There is ample evidence that each ideogram contains one or more ideographemes (or “characters”). One example is the concept of “radical” used in ideogram dictionaries (字 典 tự điển). The famous KangXi Dictionary (康 熙 字 典 Khang Hi tự điển) [12] orders each ideogram, 𡨸 chữ or 字 tự, according to its regular recurrent graphic component, called 部 bộ (“a part, division, section; bucket”, not “radical”, nor “root”) or bộ thủ 部 首(“section head; head index”) and the number of its remaining strokes. The KangXi Dictionary sorts 47,035 unique Chinese ideograms into 214 部 bộ “buckets” and further sorts each bucket into smaller buckets of ideograms with the same number of remaining strokes. Many dictionaries use the same approach. For example, 粉 phấn “flour; powder; plaster” has bộ 米 mễ and 4 strokes. There are at least 30 other ideograms that have bộ 米 mễ and 4 strokes, such as 粑 or 𥸿 bả, 𥹀 tấm, 粃 tẻ, 𥸷 x ôi, 㫧 gạo,… This description of 粉 as “米 plus 4 strokes” is thus completely inadequate.

There are also inconsistencies in the number of “radicals” in each dictionary: 214 in the KangXi Dictionary, 540 in 説 文 解 字 Thuyết văn giải tự, 200 in 漢 語 大 字 典 Hán ngữ đại tự điển, 189 in 新 華 字 典 Tân Hoa tự điển, etc. The choice of which “radical” an ideogram belongs to, or how many strokes each ideogram has, etc. is also arbitrary.

The principled strategy to resolve the above problems is one that relies solely on internal graphic regularities of ideograms as a system: a Nôm ideogram is composed of a number of the most basic graphs, or ideographemes. For example, 粉 phấn “flour; powder; plaster” is composed exactly of three ideographemes 米 mễ, 八 bát and 刀 đao, successively composed by 八 bát over 刀 đao to form 分 phân, and 米 mễ before 分 phân to form 粉 phấn. Note that the sound of 粉 phấn /fʌn/ (with high rising tone) is derived from the sound of 分 phân (with high-level tone).

2. Nôm studies in Vietnam is currently called “Hán Nôm” studies, and institutionally placed in universities under the departments of literature. This naming “Hán Nôm” incorrectly implies that chữ Nôm is secondary to chữ Hán—that in order to learn Nôm, one must first learn Hán. In fact, on the contrary, Nôm studies is a research discipline on all aspects of the Vietnamese society in history recorded in a script called chữ Nôm that properly includes chữ Hán, or Hán Việt studies, just like spoken Vietnamese contains Hán Việt words, or English contains Latin words.
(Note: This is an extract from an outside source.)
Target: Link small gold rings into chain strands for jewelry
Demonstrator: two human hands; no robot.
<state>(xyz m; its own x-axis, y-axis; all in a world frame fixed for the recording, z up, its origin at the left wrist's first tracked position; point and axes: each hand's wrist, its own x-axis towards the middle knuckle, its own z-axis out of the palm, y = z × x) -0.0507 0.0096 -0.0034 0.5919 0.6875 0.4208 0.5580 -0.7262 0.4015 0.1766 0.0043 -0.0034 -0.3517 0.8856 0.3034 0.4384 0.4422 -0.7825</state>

a. The term 漢 “Hán” in “Hán Nôm” is misconstrued to be “Chinese” rather than “Hán Việt”—a borrowing from Chinese during the 唐 T’ang Dynasty. In modern spoken Vietnamese, Hán Việt is a type of words formed differently from the native words. For example, the term dân số “population”, formed by Hán Việt word formation [民 dân “people” + 數 số “number”] has the equivalent, số dân “population”, formed by native formation. Hán Việt formation is used to form scientific or abstract words, similar to Latin words in English. Hán Việt is a borrowing from Chinese in the sixth century, when both Vietnamese and Chinese had no tones. This borrowing has been nativized for more than 1,400 years, the ideograms may look like modern Chinese ideograms, but their sounds and meanings have changed. For example, the term “gross domestic product [GDP]” in modern Chinese is 國 内 生 產 總 值 or 国 内 生 产 总 值 (in simplified form) quốc nội sinh sản tổng trị, and in modern Sino-Japanese, 国 内 総 生 産 quốc nội tổng sinh sản; however, in Vietnamese, it is tổng sản phẩm quốc nội [總 產 品 國 内], or tổng sản phẩm nội địa [總 產 品 内 地], using all Hán Việt stems, but a mix of Hán Việt and native formations.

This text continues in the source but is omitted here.